ART. 152. Municipal corporations shall freely appoint their own employees, and those police agents whose salaries are to be paid out of the municipal funds.

ART. 153. In the exercise of their own functions municipal corporations shall be wholly independent of the other powers, but in no case shall they violate the general laws of the country. They shall be responsible before the courts of justice for any acts which they may commit collectively or individually.

ART. 154. Municipal corporations have the power to commute, according to law, sentences imposed for misdemeanors.

Municipal corporations have also the right to take action on matters of police, sanitation and public instruction, provided said action is not in opposition to the Constitution and general laws.

ART. 155. No member of the municipal corporations shall be compelled to accept another position or be called to the military service.

TITLE XIX. THE RESPONSIBILITY OF PUBLIC EMPLOYEES.

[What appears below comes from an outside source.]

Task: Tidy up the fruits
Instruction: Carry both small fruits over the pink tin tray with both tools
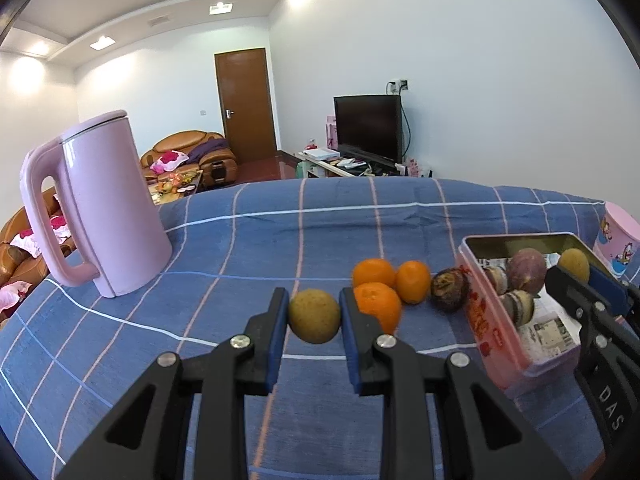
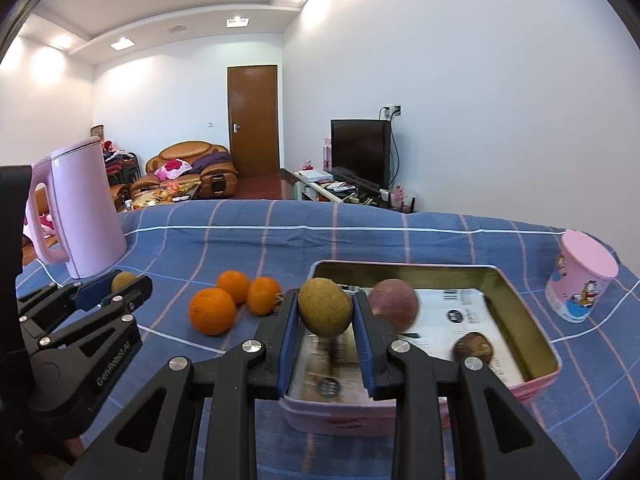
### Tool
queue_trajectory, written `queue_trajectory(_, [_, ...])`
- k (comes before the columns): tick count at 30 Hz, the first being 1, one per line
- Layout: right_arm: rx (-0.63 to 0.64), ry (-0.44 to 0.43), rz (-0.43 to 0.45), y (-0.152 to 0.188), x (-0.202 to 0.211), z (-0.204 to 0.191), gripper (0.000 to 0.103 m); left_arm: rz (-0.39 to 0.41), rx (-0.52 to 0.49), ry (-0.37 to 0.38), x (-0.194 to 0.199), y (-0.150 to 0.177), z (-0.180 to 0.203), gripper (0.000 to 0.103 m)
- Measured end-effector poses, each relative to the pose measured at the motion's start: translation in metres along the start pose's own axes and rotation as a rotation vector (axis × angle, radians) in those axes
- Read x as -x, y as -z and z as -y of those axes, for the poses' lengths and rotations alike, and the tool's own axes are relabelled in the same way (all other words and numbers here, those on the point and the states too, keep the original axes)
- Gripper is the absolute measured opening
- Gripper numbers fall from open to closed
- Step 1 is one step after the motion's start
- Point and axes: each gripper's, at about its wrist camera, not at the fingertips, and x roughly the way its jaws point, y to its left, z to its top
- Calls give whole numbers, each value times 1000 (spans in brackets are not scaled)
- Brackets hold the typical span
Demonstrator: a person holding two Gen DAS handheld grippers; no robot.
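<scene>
My left gripper (image 1: 314, 300) is shut on a yellow-green round fruit (image 1: 314, 318), held just above the blue checked cloth. Right beside it lie three oranges (image 1: 378, 306), then a dark wrinkled fruit (image 1: 450, 290) next to the pink tin (image 1: 486, 328). My right gripper (image 2: 326, 300) is shut on a second yellow-green fruit (image 2: 325, 308), held over the near left part of the tin (image 2: 524, 312). Inside the tin lie a purple fruit (image 2: 394, 308) and a brown one (image 2: 473, 347) on printed paper. The oranges (image 2: 212, 311) lie left of the tin.
A tall pink kettle (image 1: 100, 208) stands at the left of the table. A pink cartoon cup (image 2: 580, 280) stands right of the tin. Beyond the far table edge are a TV, a door and sofas.
</scene>
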Motion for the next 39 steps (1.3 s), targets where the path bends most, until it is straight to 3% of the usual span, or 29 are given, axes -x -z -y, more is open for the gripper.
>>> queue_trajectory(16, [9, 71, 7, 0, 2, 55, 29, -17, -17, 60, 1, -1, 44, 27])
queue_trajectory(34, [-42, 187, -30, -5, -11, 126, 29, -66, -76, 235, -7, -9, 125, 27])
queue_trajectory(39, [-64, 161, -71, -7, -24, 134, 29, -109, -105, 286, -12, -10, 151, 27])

ART. 156. Every employee or public functionary, when entering on the discharge of his duties, shall make the following promise:

I promise to be faithful to the Republic, and to comply and make others comply with the Constitution and the laws.

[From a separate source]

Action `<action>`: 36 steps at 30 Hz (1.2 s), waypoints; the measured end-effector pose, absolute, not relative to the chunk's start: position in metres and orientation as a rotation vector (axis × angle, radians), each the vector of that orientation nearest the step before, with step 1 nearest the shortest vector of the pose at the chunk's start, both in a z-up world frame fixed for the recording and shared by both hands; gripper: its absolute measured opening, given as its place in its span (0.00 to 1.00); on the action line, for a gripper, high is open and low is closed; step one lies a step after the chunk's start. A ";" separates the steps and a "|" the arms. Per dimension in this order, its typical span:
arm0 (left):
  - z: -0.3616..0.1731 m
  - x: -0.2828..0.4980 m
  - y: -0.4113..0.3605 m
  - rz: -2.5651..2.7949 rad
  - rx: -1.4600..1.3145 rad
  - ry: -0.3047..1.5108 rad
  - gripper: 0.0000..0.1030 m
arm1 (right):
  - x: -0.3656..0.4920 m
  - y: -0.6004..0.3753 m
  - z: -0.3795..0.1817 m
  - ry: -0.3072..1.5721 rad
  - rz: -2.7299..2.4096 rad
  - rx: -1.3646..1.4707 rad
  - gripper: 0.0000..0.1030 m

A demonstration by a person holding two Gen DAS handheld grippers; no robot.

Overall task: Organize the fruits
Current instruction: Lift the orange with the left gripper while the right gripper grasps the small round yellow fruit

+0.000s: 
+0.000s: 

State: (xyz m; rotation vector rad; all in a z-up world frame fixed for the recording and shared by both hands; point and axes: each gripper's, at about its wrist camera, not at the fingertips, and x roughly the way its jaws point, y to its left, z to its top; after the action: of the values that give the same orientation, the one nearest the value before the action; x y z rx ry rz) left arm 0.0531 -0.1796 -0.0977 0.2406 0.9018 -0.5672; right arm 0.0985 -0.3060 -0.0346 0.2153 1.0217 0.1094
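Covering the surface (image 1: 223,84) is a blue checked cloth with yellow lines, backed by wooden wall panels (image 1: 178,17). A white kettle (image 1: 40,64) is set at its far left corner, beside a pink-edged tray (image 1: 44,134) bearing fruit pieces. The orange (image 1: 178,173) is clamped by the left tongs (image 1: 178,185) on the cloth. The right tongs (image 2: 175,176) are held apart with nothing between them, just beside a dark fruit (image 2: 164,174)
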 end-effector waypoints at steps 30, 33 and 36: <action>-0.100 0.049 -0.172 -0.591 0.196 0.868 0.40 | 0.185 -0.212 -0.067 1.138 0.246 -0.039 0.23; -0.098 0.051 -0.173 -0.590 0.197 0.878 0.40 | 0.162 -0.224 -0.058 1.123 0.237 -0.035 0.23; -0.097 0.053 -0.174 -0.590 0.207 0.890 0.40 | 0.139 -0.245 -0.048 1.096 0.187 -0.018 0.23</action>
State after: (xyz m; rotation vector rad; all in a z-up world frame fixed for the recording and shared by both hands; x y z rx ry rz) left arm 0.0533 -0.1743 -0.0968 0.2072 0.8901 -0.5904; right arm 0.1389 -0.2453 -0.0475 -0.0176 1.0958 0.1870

ART. 157. Every public functionary is responsible for his own acts. ART. 158. The President of the Republic, deputies, justices of the Supreme Court, secretaries of State and diplomatic ministers shall be answerable before Congress for the offenses committed by them in the exercise of their functions. Congress, after following the course of procedure for such cases, determined by its rules, shall declare whether or not there are grounds for their indictment, in order to place the offender at the disposal of the competent court. The same declaration shall be required before instituting proceedings for common offenses, against the President of the Republic, the secretaries of State and justices of the Supreme Court.

ART. 159. Notwithstanding the approval which Congress may give to the conduct of the executive, the President and secretaries of State may be accused for official offenses. If these public officials have remained in the country, the right to bring such proceedings against them shall become prescribed five years after they have ceased in their office.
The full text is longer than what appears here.